こうした相手を知るための情報を電気通信では、十分には伝えないことで通信犯罪が助長されている。電気通信サービスで相手の情報が伝えられない一因は、通信の秘密の法制度が古い理解のままで留まっているためであると言って良い。通信の秘密は、通信内容、当事者の住所、氏名、通信日時、発信場所を第3者に対して秘密とすること解釈されている。問題の第一は通信ネットワークでは、発信者のこうした情報を第3者のみならず、着信者にも伝えなくなっていることである。
いわゆるオレオレ詐欺とか振込詐欺の多くは、発信場所の情報があれば見破る可能性も高い。ただシステムはこのような情報の伝達を想定していない。通信サービスは当事者間の信頼性に疑問を持つことなく構築されている。発信場所を知らせる方法すら検討されていない。具体的研究を早急に開始すべきであろう。
サイバーセキュリティー問題は多様であり、より複雑である。インターネットは研究者相互の通信サービスとして、不法な利用で妨害されることを想定せずに作られている。ウィルスを含むマルウェアがパケットの形でばらまかれ、ネットワークに接続された多様な端末で複製されて、インターネットの正常な動作を阻害する。通信事業者は通信の当事者ではないから、通信の秘密のルールは通信事業者がパケットを検査して、マルウェアが入っていないことを確認することすらできないと解釈されている。どのような条件を付けるかは検討課題であるが、通信事業者によるマルウェアへの積極的対応は重要課題である。
インターネット事業者がwebを監視して危険なwebを見つけ、エンドユーザが危険なwebから、マルウェアをダウンロードしようとした時にはアクセスを止める対策についても検討が進められている。この対策は伝統的には通信の秘密と考えられてきたが、近年日本では通信の秘密の例外として認められつつある。

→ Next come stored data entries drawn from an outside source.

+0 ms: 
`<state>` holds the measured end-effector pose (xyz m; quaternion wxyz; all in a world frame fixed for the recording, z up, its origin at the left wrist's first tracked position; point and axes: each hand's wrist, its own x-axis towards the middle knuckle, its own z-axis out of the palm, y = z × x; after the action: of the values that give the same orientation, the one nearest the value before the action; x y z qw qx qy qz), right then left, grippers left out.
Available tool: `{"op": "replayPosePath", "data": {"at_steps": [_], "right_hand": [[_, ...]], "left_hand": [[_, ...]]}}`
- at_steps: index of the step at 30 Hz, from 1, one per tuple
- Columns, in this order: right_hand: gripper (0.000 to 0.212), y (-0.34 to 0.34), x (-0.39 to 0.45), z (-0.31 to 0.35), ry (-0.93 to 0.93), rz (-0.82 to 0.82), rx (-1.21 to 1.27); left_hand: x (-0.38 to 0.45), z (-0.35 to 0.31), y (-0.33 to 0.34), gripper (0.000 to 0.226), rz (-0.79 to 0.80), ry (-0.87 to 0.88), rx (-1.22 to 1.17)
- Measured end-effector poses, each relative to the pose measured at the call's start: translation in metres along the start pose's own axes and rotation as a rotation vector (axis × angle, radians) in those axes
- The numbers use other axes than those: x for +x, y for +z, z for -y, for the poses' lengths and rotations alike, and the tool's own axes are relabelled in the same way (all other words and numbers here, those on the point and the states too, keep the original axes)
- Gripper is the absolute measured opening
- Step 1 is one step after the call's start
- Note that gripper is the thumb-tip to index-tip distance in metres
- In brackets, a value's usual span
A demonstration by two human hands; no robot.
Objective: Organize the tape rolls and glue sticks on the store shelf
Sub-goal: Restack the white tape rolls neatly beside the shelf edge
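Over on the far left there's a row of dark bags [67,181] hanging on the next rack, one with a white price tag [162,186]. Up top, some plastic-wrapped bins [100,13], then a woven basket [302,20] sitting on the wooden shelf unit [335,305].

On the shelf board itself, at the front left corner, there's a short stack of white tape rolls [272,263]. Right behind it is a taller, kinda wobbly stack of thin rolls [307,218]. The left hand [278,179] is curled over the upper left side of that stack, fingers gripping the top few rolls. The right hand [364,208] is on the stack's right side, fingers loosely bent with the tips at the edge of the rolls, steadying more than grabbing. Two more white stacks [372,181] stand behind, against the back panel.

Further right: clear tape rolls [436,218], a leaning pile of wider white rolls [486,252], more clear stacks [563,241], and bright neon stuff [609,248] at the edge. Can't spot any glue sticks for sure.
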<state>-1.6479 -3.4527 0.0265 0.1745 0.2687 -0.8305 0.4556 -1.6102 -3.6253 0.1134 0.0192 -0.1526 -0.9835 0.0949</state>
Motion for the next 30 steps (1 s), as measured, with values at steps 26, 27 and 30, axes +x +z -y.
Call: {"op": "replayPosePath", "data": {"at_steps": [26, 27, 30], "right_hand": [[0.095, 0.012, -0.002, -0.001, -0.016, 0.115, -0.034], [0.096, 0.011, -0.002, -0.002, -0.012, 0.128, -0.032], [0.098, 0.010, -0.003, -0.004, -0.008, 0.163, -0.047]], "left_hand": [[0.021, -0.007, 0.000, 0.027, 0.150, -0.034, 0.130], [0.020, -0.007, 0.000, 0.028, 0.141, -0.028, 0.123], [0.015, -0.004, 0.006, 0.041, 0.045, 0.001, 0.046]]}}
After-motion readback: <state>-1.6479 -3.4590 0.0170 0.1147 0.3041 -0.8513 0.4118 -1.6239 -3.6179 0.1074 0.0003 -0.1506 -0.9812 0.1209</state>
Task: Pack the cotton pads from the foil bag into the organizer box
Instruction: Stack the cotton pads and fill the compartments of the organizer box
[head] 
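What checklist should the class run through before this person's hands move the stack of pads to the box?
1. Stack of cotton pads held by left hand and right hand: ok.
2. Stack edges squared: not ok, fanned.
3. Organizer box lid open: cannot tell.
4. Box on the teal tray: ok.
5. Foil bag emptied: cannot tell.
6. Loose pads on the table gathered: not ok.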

近年問題になっている標的形攻撃の対策では、メールの発信者の詐称を見破る可能性のある発信者情報を、ネットワークが対象受信者に送ることも有用であろう。例えば発信者が自称している名前だけではなく、そのメールの発信に関してネットワークが把握している発信場所情報のような客観情報があれば、詐称を気付く可能性は高くなろう。
8.結言
情報通信ネットワークは電気技術の発展によって可能になったサービスである。サービスを広く実現するためのインフラストラクチャは世界的に広がり、社会を発展している。基本的インフラストラクチャを社会に普及し、活用して行くために、その在り方を規定する法制度とそれを守る社会的理解が求められる。
技術的に安定したインフラストラクチャではこうした法制度と社会的理解は安定し、守られる。しかし通信技術は20世紀の後半から急激に変化している。その中で技術に対応して、法制度を見直すことは技術の発展のためにも、技術を活用する社会の安定のためにも重要ある。技術的発展の中で、どのような社会を作って行くかを展望し、現在の法制度の意味と、技術が生んだ社会問題も理解しつつサービスの在り方について考えなければならない。通信犯罪もこうしたサービスの見直しの遅れを利用している。
20世紀後半の技術とそのための法制度改革に努力した者として、21世紀にも新たな努力の必要性を認識する専門家が増えることを期待したい。